Sunday, November 22, 2009

In recession, one road led back home



Missoula native Melissa Meyer never expected that she would return home to Montana to rethink her future plans. After graduating Summa Cum Laude from George Washington University, moving home has become an unexpected time out to rethink future plans and the various roads she could take in the coming year.

The Washington Post - Her parents redecorated her bedroom soon after she left for college, as sure as everyone else in this town that Melissa Meyer would not be moving back. They took down the photos of Melissa meeting the Dalai Lama and laughing alongside Joe Biden, placing them in the closet. They packed away dozens of high school honor certificates -- valedictorian, class president, outstanding chemistry student -- and stored them in plastic boxes under the bed.

Melissa had always been too big for this town, her father liked to say. She was editor of the school newspaper, an intern in the U.S. Senate and the only student from Sentinel High School's Class of 2005 to attend college on the East Coast. On her rare visits home from George Washington University, longtime friends liked to tease her: "Hey, Melissa, are you president yet?"

So, how to explain this? Each morning, Melissa wakes up in her old bedroom, scans the foreign decor and thinks: This is the guest room now. I am the guest. I am not supposed to be here.

She graduated magna cum laude from the GW Business School in May, applied for 30 jobs at some of the nation's best-known companies, and it went nowhere. After visiting the campus career center and redesigning her résumé, she applied for 10 more jobs. Still nothing. The lease on her Foggy Bottom apartment expired in June. There was no place to go but home, with a collection of rejection letters and a haunting sense of betrayal.
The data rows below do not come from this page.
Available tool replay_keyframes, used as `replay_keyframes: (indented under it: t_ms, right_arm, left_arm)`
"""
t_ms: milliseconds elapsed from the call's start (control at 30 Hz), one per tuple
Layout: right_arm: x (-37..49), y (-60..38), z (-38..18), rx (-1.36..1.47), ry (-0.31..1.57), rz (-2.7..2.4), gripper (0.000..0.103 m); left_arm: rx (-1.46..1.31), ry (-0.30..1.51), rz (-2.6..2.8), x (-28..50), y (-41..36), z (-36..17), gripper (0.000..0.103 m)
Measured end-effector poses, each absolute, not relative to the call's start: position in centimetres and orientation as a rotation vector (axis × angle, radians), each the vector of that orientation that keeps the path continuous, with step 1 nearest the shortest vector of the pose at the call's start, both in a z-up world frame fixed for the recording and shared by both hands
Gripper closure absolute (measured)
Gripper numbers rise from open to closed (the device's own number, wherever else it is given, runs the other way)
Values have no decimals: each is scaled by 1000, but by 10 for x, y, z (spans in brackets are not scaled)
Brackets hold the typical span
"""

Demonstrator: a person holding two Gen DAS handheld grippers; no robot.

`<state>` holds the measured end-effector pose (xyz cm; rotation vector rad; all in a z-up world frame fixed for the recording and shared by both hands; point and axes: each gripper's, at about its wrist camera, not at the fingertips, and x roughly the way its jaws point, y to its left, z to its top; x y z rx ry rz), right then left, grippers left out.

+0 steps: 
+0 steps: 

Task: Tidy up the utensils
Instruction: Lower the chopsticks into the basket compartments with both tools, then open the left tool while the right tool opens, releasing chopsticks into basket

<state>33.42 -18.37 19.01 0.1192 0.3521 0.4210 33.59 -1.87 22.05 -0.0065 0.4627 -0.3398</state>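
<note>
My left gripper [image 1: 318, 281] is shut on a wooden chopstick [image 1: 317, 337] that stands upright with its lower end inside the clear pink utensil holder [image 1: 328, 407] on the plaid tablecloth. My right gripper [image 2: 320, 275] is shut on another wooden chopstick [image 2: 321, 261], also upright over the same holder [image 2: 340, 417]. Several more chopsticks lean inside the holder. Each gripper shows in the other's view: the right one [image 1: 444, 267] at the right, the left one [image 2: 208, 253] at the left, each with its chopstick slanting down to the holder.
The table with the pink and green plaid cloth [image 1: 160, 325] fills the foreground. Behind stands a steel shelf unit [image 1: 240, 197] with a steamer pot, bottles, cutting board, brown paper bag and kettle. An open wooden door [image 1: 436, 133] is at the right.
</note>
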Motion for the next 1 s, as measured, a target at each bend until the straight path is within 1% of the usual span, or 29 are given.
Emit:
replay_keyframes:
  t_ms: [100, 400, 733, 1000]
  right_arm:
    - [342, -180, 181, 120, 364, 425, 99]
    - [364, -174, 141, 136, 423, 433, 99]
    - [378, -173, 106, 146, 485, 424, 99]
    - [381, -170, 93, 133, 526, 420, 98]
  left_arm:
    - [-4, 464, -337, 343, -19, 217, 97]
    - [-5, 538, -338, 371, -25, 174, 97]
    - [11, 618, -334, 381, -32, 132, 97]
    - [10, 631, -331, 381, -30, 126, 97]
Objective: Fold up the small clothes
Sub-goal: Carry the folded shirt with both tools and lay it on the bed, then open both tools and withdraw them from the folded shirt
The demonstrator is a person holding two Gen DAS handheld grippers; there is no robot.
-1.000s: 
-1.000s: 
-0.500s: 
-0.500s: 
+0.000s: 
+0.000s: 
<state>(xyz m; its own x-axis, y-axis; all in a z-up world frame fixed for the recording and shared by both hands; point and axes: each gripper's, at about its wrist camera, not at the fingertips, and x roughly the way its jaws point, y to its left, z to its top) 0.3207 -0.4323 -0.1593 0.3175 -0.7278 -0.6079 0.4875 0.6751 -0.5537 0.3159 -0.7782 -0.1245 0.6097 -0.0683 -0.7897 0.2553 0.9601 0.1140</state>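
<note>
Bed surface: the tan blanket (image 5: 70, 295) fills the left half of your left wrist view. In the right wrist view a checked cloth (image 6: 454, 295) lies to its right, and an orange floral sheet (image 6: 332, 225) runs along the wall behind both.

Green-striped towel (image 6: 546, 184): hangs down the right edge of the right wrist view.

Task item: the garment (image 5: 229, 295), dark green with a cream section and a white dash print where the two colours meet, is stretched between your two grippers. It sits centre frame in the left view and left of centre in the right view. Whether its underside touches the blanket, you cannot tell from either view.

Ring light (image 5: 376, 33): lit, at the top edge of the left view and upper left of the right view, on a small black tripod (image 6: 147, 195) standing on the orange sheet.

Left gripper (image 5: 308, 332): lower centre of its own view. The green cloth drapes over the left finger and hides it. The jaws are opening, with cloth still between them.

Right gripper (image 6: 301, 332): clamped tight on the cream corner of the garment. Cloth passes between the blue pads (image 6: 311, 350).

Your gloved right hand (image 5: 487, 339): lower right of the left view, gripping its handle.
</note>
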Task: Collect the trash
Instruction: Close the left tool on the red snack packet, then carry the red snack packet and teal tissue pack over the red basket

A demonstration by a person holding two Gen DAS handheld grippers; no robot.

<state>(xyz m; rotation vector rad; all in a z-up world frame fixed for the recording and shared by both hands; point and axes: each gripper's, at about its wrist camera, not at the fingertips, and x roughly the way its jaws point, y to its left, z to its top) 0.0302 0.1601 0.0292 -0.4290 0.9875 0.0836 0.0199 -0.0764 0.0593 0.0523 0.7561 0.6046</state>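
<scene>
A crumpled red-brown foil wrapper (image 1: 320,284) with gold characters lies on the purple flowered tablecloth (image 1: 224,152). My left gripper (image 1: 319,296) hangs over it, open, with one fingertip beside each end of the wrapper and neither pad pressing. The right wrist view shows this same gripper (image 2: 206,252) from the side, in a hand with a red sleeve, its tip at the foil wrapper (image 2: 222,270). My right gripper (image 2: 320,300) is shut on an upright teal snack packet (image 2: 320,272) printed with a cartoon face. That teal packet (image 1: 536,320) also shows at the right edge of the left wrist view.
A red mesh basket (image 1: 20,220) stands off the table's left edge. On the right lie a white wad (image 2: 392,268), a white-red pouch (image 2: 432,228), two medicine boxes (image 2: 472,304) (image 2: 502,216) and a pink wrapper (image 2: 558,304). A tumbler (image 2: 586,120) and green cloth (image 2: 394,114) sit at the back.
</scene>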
For 23 years, she had advanced down America's path to success -- perfect grades, a $200,000 college degree, a folder overstuffed with business cards -- only to have it dead-end back where she started.
"What was the point?" she asks.

For Melissa, that question is the legacy of the recession as she rises one Tuesday morning in early fall and begins her day with the same routine that defined her adolescence. She rummages through the refrigerator, eats leftovers from a dinner party her parents threw the night before and then retreats upstairs to prepare for a fill-in shift at the same job she held throughout high school. After changing into cowboy boots and a skirt, she borrows her parents' car and drives three minutes to work at Rockin Rudy's, a record store with a peace sign hanging at the entrance.